David Komander showing his colleagues work on his computer screen. He looks very pleased with the work.

Credit: Jacinta Moore

In the end, these high-profile papers came out within weeks of each other, both contributing vital insights into the molecular basis of Parkinson’s.

Plenty of questions remain for researchers in the field, of course, and AlphaFold is freely available to help them reach some of the answers. For example, Sylvie Callegari, a senior postdoctoral researcher in Komander’s lab, has used AlphaFold to find the structure of a large protein called VPS13C – known to cause Parkinson’s – by piecing together smaller fragments of protein.

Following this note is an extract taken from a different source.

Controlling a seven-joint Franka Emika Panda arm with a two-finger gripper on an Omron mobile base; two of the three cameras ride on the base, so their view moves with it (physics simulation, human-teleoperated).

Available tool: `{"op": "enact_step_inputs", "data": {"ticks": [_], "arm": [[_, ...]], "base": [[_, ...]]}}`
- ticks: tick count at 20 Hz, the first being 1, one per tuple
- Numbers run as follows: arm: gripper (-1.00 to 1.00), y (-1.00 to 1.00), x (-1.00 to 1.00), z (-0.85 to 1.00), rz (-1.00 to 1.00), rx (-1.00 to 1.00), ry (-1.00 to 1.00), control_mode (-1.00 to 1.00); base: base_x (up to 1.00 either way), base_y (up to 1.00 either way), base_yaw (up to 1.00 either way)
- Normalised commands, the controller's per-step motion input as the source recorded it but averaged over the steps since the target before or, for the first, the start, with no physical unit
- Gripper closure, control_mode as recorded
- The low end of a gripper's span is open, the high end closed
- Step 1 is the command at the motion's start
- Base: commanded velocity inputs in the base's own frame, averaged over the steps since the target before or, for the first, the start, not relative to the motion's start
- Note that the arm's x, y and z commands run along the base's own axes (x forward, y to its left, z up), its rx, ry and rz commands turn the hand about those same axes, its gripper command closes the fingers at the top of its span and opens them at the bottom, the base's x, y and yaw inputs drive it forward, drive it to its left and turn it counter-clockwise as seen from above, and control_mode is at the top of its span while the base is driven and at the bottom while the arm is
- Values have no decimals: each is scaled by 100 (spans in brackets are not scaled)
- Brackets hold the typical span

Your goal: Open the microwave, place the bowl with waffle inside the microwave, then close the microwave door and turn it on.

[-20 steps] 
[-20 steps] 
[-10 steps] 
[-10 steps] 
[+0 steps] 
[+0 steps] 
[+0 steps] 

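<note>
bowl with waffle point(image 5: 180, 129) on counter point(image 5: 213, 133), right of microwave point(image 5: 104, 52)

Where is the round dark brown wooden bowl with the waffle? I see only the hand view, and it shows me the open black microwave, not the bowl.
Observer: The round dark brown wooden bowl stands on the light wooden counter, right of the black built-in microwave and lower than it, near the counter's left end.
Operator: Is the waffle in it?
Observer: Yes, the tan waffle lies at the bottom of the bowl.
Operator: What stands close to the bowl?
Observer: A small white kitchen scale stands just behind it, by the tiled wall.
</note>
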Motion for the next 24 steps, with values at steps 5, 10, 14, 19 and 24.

“Now, we can start asking different questions,” she says. “Instead of ‘What does it look like?’ we can start asking, ‘How does it work?’, ‘How do mutations in this protein cause disease?'"

One of the many goals of AlphaFold is to accelerate medical research, and it is also being applied at WEHI to the gene sequences of people with early-onset Alzheimer’s to allow researchers to investigate the causes of individual cases. “AlphaFold allows us to do that based on fantastic and correct human models,” says Komander. “That is very powerful.”